Work request:
A single stretch of the material below is to be transcribed exactly, starting at the line with "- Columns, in" and ending after the line with "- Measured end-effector".

········

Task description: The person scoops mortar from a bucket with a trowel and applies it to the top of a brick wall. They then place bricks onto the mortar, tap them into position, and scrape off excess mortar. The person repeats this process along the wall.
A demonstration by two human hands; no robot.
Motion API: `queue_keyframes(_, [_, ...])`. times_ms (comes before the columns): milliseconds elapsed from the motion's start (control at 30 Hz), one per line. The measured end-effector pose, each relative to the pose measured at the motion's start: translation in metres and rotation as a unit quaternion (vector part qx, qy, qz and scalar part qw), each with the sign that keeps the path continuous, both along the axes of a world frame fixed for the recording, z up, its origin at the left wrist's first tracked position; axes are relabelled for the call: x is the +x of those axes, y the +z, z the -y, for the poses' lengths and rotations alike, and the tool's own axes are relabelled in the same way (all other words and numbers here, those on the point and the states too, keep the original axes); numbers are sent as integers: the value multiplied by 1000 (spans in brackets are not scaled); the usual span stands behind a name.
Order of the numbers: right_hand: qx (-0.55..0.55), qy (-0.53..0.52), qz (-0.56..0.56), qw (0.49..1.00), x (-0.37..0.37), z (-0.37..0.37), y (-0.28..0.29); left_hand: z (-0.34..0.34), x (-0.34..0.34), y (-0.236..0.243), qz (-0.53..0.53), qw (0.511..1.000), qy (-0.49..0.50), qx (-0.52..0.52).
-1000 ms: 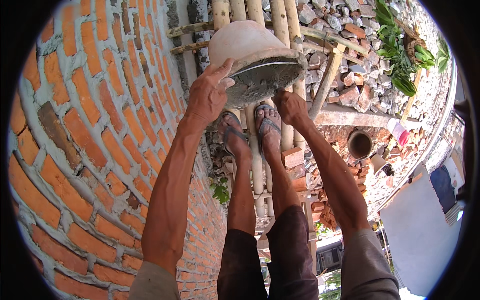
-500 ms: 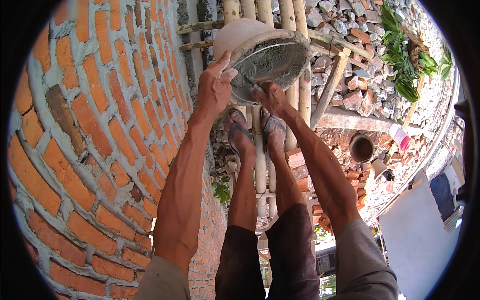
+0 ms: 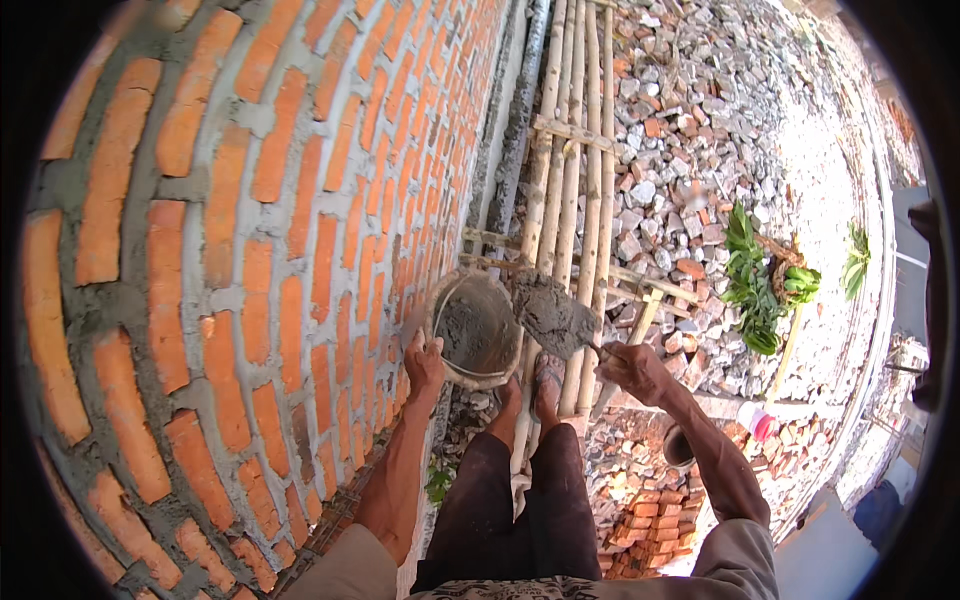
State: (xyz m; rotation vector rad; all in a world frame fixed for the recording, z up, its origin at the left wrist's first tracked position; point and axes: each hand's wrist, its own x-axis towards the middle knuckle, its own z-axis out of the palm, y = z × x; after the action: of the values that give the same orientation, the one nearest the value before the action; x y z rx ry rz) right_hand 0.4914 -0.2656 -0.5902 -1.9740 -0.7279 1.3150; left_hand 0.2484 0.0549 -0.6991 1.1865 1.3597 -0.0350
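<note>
My left hand grips the rim of a round bucket, its fingers closed over the near left edge. Grey wet mortar lies inside, and the bucket's open mouth faces up. My right hand is closed round the handle of a trowel, just right of the bucket. A thick heap of mortar covers the trowel's blade, which is held level beside the bucket's right rim. Most of the trowel's handle is hidden by my fingers.
A brick wall with grey joints rises close on my left. My feet stand on a narrow platform of bamboo poles. Broken rubble, green leaves and stacked bricks lie below on the right.
The bucket was tilted, with my right hand at its mouth. Now it sits more upright near the wall, and my right hand has drawn out to the right with a mortar-loaded trowel.
</note>
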Motion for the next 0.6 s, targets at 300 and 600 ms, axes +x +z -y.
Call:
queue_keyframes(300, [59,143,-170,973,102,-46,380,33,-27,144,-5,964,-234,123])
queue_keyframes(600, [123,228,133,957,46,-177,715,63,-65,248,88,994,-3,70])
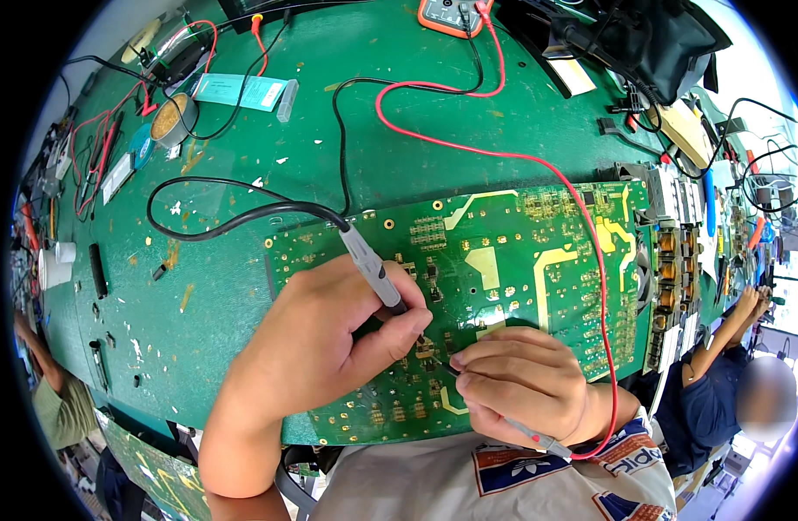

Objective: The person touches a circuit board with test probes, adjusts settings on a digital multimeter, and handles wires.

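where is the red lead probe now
In the head view, the probe is in the right hand, low and right of centre, tip over the green circuit board.

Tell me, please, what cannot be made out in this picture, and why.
In the head view:
Multimeter: top, cut off by the upper edge.
Printed circuit board: part covered by the left hand.
Red-lead probe: middle, hidden by the right hand.
Black-lead probe: tip contact, too small to tell.

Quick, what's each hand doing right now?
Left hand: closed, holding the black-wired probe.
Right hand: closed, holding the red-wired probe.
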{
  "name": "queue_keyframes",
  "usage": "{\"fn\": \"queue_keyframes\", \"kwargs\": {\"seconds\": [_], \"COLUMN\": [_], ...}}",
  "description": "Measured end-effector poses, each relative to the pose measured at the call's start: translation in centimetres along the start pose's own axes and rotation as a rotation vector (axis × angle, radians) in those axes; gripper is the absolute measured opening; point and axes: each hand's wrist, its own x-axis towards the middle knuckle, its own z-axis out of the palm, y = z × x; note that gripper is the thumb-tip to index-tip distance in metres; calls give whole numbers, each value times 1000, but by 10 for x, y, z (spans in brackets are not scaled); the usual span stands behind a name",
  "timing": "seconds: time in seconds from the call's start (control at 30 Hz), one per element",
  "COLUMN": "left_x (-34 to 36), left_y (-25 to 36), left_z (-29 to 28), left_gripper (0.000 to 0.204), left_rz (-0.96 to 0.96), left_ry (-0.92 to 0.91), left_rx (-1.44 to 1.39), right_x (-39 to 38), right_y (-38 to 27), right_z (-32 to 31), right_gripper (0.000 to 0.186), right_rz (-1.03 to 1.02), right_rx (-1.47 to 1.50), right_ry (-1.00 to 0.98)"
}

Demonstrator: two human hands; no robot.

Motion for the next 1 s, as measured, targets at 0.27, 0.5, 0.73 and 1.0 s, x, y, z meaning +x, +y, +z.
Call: {"fn": "queue_keyframes", "kwargs": {"seconds": [0.27, 0.5, 0.73, 1.0], "left_x": [-1, -6, -8, -11], "left_y": [-5, -3, -2, -7], "left_z": [2, 3, 1, 1], "left_gripper": [11, 21, 23, 24], "left_rz": [11, -84, -102, -82], "left_ry": [13, 3, -15, -6], "left_rx": [42, 6, -13, -55], "right_x": [0, -2, -4, -2], "right_y": [2, 5, 4, 2], "right_z": [0, 7, -1, 1], "right_gripper": [19, 22, 22, 21], "right_rz": [-9, -7, 8, 33], "right_rx": [31, 13, 63, 81], "right_ry": [9, 68, -26, 15]}}
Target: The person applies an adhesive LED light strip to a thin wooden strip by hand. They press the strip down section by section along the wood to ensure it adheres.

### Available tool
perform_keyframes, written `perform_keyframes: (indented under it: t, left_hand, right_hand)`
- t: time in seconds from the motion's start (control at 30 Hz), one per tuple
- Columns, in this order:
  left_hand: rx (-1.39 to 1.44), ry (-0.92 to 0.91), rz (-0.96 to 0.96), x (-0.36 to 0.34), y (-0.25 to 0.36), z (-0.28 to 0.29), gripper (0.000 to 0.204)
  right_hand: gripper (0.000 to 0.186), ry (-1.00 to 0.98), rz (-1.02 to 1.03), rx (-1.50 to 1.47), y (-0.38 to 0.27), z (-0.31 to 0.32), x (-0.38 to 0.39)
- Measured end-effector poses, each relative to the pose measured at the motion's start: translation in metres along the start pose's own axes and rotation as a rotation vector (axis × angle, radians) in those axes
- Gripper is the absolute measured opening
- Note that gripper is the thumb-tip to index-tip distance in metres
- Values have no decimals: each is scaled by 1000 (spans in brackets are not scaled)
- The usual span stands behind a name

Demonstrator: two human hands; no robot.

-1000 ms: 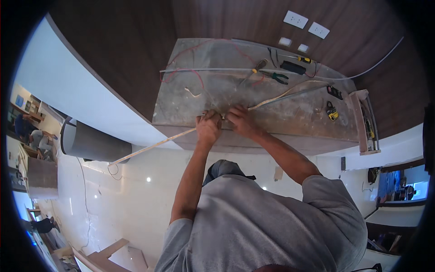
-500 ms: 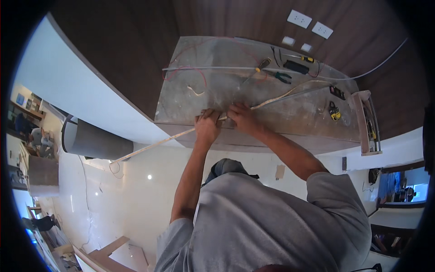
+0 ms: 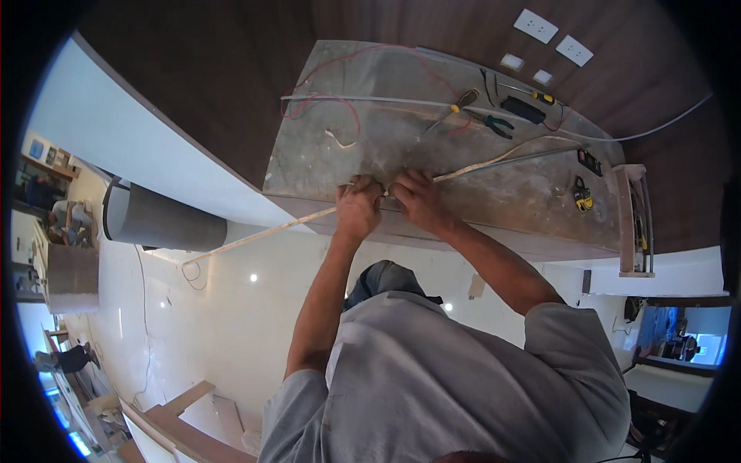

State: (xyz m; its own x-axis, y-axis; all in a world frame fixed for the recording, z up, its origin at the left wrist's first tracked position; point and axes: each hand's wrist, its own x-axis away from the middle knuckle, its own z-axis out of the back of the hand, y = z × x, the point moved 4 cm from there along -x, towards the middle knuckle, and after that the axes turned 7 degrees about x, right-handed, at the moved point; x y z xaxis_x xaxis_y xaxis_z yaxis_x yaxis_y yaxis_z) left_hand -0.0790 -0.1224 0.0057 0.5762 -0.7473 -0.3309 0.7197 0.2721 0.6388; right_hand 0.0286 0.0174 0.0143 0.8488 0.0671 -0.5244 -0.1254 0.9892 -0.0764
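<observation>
We hold a long pale strip [image 3: 262,234] at the near edge of the dusty grey counter [image 3: 401,147], both hands closed around it side by side. Our left hand [image 3: 359,208] is curled into a fist on the strip where it leaves the counter edge; our right hand [image 3: 413,197] grips it just beside, fingers wrapped over and knuckles up, the two hands nearly touching. From our left hand the strip runs out past the counter and slants down to the left over the white floor [image 3: 231,309]. From our right hand it runs on across the counter toward the right, lying flat on the surface and curving gently.

Farther back on the counter lie a loop of red wire [image 3: 340,104], a thin white tube [image 3: 386,100] laid across, a screwdriver with a yellow and black handle [image 3: 463,100], green-handled pliers [image 3: 494,123] and a small yellow and black tool [image 3: 581,194] near the right end. White wall plates [image 3: 554,37] sit on the dark wood panel [image 3: 216,69] behind. A grey cylinder [image 3: 158,220] lies on the floor to the left.
</observation>
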Motion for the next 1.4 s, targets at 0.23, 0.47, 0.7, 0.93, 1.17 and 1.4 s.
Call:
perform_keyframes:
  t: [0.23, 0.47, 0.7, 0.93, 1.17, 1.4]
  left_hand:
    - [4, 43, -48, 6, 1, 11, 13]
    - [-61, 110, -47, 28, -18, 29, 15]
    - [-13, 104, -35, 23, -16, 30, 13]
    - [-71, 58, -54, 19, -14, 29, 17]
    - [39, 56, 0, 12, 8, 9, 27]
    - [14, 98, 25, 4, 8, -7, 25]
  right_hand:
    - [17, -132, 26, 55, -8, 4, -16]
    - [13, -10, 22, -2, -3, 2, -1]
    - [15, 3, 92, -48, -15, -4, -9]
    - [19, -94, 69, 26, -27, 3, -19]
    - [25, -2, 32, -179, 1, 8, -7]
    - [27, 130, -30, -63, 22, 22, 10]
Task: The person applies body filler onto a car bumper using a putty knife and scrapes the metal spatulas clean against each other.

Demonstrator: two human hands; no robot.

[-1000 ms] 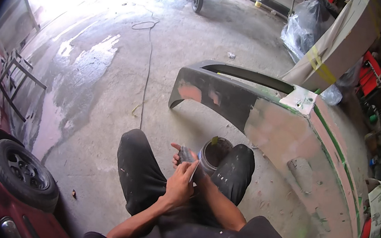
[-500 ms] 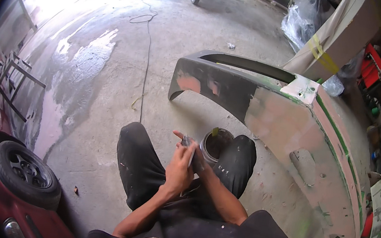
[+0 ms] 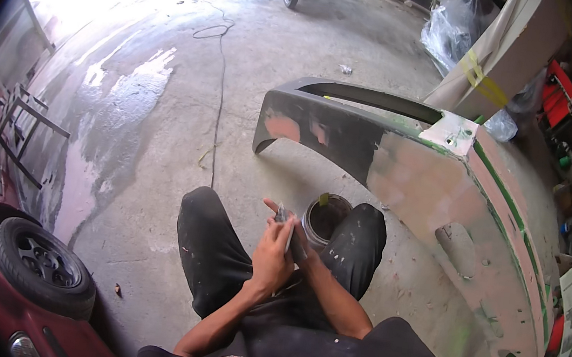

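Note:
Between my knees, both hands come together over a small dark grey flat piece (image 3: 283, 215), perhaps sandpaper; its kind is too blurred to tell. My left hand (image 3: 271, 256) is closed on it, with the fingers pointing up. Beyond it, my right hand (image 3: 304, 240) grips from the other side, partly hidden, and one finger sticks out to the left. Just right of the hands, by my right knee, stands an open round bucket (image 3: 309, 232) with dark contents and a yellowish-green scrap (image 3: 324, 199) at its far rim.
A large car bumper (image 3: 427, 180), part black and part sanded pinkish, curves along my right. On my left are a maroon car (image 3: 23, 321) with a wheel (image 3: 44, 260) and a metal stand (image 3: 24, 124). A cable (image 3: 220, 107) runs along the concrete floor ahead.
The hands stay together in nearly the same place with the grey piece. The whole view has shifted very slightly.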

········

Answer to this problem:
- Columns, in this order:
  left_hand: rx (-1.39 to 1.44), ry (-0.92 to 0.91), rz (-0.96 to 0.96), x (-0.36 to 0.34), y (-0.25 to 0.36), z (-0.28 to 0.29), gripper (0.000 to 0.204)
  right_hand: gripper (0.000 to 0.186), ry (-1.00 to 0.98), rz (-1.02 to 1.03), rx (-1.50 to 1.47), y (-0.38 to 0.27), z (-0.31 to 0.32), x (-0.38 to 0.39)
- Measured end-effector poses, each relative to the pose measured at the motion's start: translation in metres along the start pose's own axes and rotation as a rotation vector (axis × angle, radians) in those axes

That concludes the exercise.